TASK ITEM
Would you extract the whole listing below and retype it exactly?

DATA SECTION
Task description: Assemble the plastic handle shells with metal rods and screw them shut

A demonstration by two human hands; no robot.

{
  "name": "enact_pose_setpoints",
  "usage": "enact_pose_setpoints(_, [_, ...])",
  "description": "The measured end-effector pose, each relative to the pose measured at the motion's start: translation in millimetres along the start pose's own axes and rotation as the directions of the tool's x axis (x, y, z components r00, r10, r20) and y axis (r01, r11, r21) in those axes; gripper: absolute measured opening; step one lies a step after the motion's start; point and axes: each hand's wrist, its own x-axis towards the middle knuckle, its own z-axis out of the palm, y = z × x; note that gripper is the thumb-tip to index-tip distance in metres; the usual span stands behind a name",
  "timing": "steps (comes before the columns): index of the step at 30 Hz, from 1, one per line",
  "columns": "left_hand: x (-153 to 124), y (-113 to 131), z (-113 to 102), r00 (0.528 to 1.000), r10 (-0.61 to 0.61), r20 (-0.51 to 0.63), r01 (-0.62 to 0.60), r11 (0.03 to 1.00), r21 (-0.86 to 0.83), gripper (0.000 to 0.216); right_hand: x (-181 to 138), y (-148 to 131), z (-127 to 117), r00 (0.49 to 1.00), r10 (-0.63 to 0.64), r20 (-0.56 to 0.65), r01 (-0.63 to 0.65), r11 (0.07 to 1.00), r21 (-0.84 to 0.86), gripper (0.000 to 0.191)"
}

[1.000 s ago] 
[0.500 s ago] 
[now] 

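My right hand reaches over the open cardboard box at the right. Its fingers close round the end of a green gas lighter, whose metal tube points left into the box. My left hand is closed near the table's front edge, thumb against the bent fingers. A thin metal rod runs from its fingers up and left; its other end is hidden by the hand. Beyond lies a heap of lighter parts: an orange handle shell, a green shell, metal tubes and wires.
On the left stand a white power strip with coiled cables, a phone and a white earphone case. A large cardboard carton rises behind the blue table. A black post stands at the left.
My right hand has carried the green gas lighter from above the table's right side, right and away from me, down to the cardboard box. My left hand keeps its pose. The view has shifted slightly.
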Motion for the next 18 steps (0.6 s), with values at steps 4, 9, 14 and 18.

EXERCISE RESULT
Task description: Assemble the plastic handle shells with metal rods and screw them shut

A demonstration by two human hands; no robot.

{
  "name": "enact_pose_setpoints",
  "usage": "enact_pose_setpoints(_, [_, ...])",
  "description": "The measured end-effector pose, each relative to the pose measured at the motion's start: translation in millimetres along the start pose's own axes and rotation as the directions of the tool's x axis (x, y, z components r00, r10, r20) and y axis (r01, r11, r21) in those axes; gripper: absolute measured opening; step one lies a step after the motion's start; point and axes: each hand's wrist, its own x-axis towards the middle knuckle, its own z-axis out of the palm, y = z × x; note that gripper is the thumb-tip to index-tip distance in metres; the usual span stands behind a name",
  "timing": "steps (comes before the columns): index of the step at 30 Hz, from 1, one per line",
  "columns": "left_hand: x (-153 to 124), y (-113 to 131), z (-113 to 102), r00 (0.528 to 1.000), r10 (-0.61 to 0.61), r20 (-0.51 to 0.63), r01 (-0.62 to 0.60), r11 (0.03 to 1.00), r21 (-0.86 to 0.83), gripper (0.000 to 0.216); right_hand: x (-181 to 138), y (-148 to 131), z (-127 to 117), r00 (0.49 to 1.00), r10 (-0.63 to 0.64), r20 (-0.56 to 0.65), r01 (-0.63 to 0.65), r11 (0.07 to 1.00), r21 (-0.84 to 0.86), gripper (0.000 to 0.191)"
}

[1.000 s ago] 
[0.500 s ago] 
[now] 

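My right hand reaches over the open cardboard box at the right. Its fingers close round the end of a green gas lighter, whose metal tube points left into the box. My left hand is closed near the table's front edge, thumb against the bent fingers. A thin metal rod runs from its fingers up and left; its other end is hidden by the hand. Beyond lies a heap of lighter parts: an orange handle shell, a green shell, metal tubes and wires.
On the left stand a white power strip with coiled cables, a phone and a white earphone case. A large cardboard carton rises behind the blue table. A black post stands at the left.
My right hand has carried the green gas lighter from above the table's right side, right and away from me, down to the cardboard box. My left hand keeps its pose. The view has shifted slightly.
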Motion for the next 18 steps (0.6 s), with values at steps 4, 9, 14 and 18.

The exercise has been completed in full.